PROVIDED MATERIAL:

──────

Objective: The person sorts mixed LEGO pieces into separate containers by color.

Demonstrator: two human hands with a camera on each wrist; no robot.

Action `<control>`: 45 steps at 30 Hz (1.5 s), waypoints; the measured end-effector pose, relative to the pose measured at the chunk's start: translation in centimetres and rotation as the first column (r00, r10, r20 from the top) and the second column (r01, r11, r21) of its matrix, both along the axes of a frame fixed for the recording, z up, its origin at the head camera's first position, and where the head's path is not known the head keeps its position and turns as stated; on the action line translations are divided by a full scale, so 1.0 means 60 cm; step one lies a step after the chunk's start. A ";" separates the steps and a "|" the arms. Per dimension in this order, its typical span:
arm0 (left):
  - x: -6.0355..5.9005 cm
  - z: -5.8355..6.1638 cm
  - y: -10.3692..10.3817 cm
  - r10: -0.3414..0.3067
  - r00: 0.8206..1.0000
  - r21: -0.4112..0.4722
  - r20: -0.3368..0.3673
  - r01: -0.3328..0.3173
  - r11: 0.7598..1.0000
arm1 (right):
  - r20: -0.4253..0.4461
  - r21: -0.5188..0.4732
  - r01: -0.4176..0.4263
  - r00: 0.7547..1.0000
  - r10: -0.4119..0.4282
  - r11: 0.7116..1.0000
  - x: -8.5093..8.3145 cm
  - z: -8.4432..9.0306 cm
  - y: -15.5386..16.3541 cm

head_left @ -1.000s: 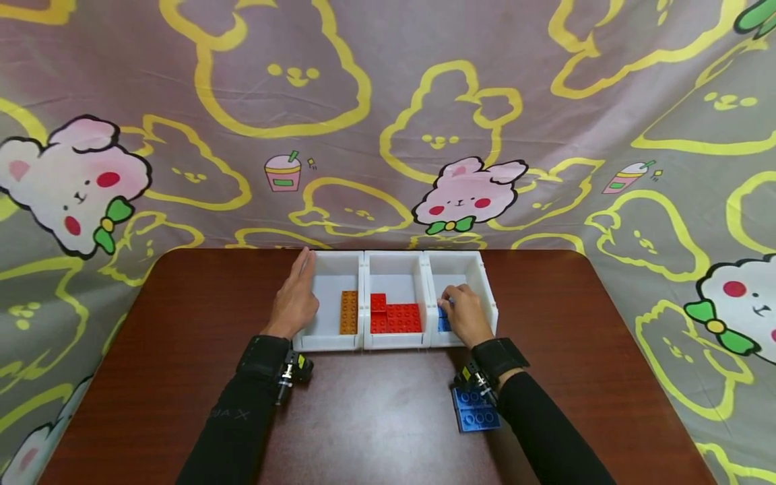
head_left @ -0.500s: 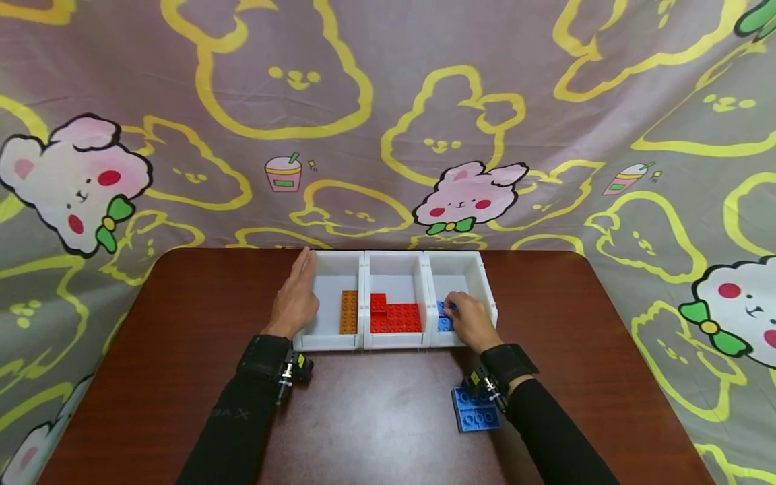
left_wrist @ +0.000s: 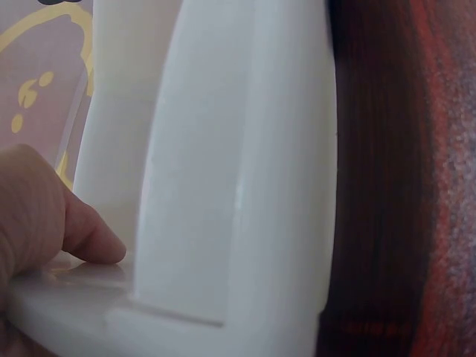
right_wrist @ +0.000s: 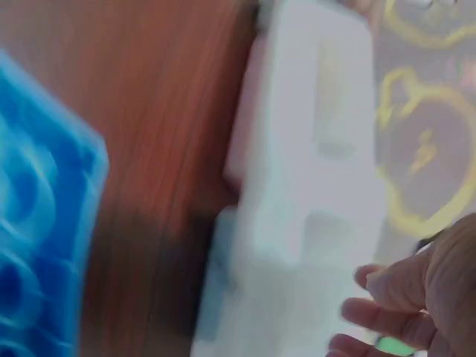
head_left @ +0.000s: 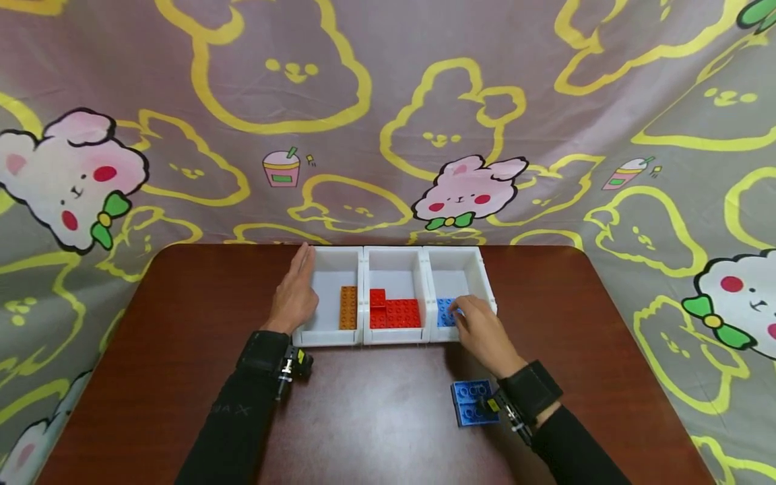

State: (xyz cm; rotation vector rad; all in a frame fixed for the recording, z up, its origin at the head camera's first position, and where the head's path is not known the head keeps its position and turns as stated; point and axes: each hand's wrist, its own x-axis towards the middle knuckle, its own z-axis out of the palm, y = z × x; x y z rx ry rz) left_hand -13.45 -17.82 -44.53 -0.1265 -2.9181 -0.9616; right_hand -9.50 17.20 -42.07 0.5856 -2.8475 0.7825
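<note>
Three white bins stand in a row on the brown table [head_left: 182, 323]. My left hand [head_left: 295, 296] lies flat with straight fingers against the outer left wall of the left bin [head_left: 333, 266], which holds an orange brick [head_left: 348, 308]. The bin's white wall [left_wrist: 245, 171] fills the left wrist view. Red bricks [head_left: 394, 313] lie in the middle bin [head_left: 395, 266]. My right hand [head_left: 479, 330] hovers at the front edge of the right bin [head_left: 463, 266], fingers relaxed and holding nothing, their tips beside a blue brick [head_left: 445, 312] in that bin. In the right wrist view the fingers [right_wrist: 394, 312] hang loosely.
A second blue brick [head_left: 474, 402], studs down, lies on the table below my right wrist and shows blurred as the same blue brick [right_wrist: 37, 223] in the right wrist view. A cloth printed with rabbits [head_left: 467, 195] hangs behind and around the table.
My right hand has pulled back out of the right bin toward me, leaving the blue brick lying in it. The left hand has not moved.
</note>
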 end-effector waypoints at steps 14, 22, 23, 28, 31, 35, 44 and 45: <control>-0.003 0.002 -0.009 0.003 1.000 -0.004 0.009 -0.003 1.000 | 0.575 -0.109 -0.218 0.782 0.241 0.970 0.138 0.008 0.052; -0.004 0.000 -0.006 0.015 0.999 -0.019 0.040 -0.014 1.000 | 0.507 -0.047 -0.140 0.850 0.144 0.989 0.133 -0.015 0.035; -0.005 0.000 -0.005 0.016 0.999 -0.019 0.043 -0.016 1.000 | 0.502 -0.044 -0.126 0.855 0.131 0.991 0.131 -0.015 0.033; -0.005 0.000 -0.001 0.017 0.999 -0.019 0.046 -0.016 1.000 | 0.463 -0.028 -0.075 0.883 0.080 0.997 0.117 -0.017 0.021; -0.004 0.000 0.002 0.012 0.999 -0.016 0.048 -0.011 1.000 | 0.460 -0.023 -0.053 0.886 0.057 0.998 0.112 -0.019 0.019; -0.004 -0.001 0.005 0.005 0.999 -0.014 0.046 -0.004 1.000 | 0.424 -0.012 -0.007 0.906 0.011 1.000 0.111 -0.016 0.019; -0.004 0.001 0.003 0.011 0.999 -0.010 0.046 -0.011 1.000 | 0.106 0.139 0.341 0.928 -0.356 0.930 0.119 -0.023 -0.001; -0.003 0.000 0.003 0.010 0.999 -0.012 0.046 -0.010 1.000 | 0.119 0.163 0.354 0.920 -0.374 0.921 0.120 -0.028 -0.004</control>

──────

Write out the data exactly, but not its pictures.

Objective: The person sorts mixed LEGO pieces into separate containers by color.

Demonstrator: two human hands with a camera on each wrist; no robot.

Action `<control>`: 45 steps at 30 Hz (1.5 s), waypoints; the measured end-effector pose, relative to the pose measured at the chunk's start: translation in centimetres and rotation as the first column (r00, r10, r20 from the top) and the second column (r01, r11, r21) of its matrix, both along the axes of a frame fixed for the recording, z up, its origin at the head camera's first position, and where the head's path is not known the head keeps its position and turns as stated; on the action line translations are divided by a full scale, so 1.0 means 60 cm; step one lies a step after the chunk's start. A ";" separates the steps and a "|" the arms. Per dimension in this order, its typical span:
arm0 (left):
  - x: -6.0355..5.9005 cm
  - z: -5.8355..6.1638 cm
  - y: -10.3692..10.3817 cm
  - r10: -0.3414..0.3067
  - r00: 0.8206..1.0000
  - r21: -0.4112..0.4722
  - r20: -0.3368..0.3673
  - r01: -0.3328..0.3173
  - r11: 0.7598..1.0000
arm1 (right):
  - r20: -0.4253..0.4461
  - r21: -0.5188..0.4732
  - r01: -0.4176..0.4263
  - r00: 0.7547..1.0000
  - r10: -0.4119..0.4282
  - r11: 0.7116..1.0000
  - x: -8.5093..8.3145 cm
  - z: -8.4432..9.0306 cm
  - y: -15.5386..16.3541 cm

head_left @ -1.000s: 
head_left @ -0.500s: 
left_wrist @ +0.000s: 
right_wrist @ +0.000s: 
head_left @ +0.000s: 

State: (xyz cm; rotation vector rad; all in a frame fixed for the recording, z up, its origin at the head camera's first position, and where the head's path is not known the head keeps its position and turns as stated; point and axes: each hand's wrist, its own x-axis towards the middle knuckle, its own z-axis out of the palm, y = z × x; x y z rx ry rz) left_hand -13.45 -17.82 -44.53 -0.1265 -2.9181 -0.9616; right_hand -9.50 17.20 -42.07 0.5856 -2.8475 0.7825
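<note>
Three white bins stand in a row on the brown table [head_left: 182, 323]. My left hand [head_left: 295, 296] lies flat with straight fingers against the outer left wall of the left bin [head_left: 333, 266], which holds an orange brick [head_left: 348, 308]. The bin's white wall [left_wrist: 245, 171] fills the left wrist view. Red bricks [head_left: 394, 313] lie in the middle bin [head_left: 395, 266]. My right hand [head_left: 479, 330] hovers at the front edge of the right bin [head_left: 463, 266], fingers relaxed and holding nothing, their tips beside a blue brick [head_left: 445, 312] in that bin. In the right wrist view the fingers [right_wrist: 394, 312] hang loosely.
A second blue brick [head_left: 474, 402], studs down, lies on the table below my right wrist and shows blurred as the same blue brick [right_wrist: 37, 223] in the right wrist view. A cloth printed with rabbits [head_left: 467, 195] hangs behind and around the table.
My right hand has pulled back out of the right bin toward me, leaving the blue brick lying in it. The left hand has not moved.
</note>
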 end-effector waypoints at steps 14, 22, 23, 28, 31, 35, 44 and 45: <control>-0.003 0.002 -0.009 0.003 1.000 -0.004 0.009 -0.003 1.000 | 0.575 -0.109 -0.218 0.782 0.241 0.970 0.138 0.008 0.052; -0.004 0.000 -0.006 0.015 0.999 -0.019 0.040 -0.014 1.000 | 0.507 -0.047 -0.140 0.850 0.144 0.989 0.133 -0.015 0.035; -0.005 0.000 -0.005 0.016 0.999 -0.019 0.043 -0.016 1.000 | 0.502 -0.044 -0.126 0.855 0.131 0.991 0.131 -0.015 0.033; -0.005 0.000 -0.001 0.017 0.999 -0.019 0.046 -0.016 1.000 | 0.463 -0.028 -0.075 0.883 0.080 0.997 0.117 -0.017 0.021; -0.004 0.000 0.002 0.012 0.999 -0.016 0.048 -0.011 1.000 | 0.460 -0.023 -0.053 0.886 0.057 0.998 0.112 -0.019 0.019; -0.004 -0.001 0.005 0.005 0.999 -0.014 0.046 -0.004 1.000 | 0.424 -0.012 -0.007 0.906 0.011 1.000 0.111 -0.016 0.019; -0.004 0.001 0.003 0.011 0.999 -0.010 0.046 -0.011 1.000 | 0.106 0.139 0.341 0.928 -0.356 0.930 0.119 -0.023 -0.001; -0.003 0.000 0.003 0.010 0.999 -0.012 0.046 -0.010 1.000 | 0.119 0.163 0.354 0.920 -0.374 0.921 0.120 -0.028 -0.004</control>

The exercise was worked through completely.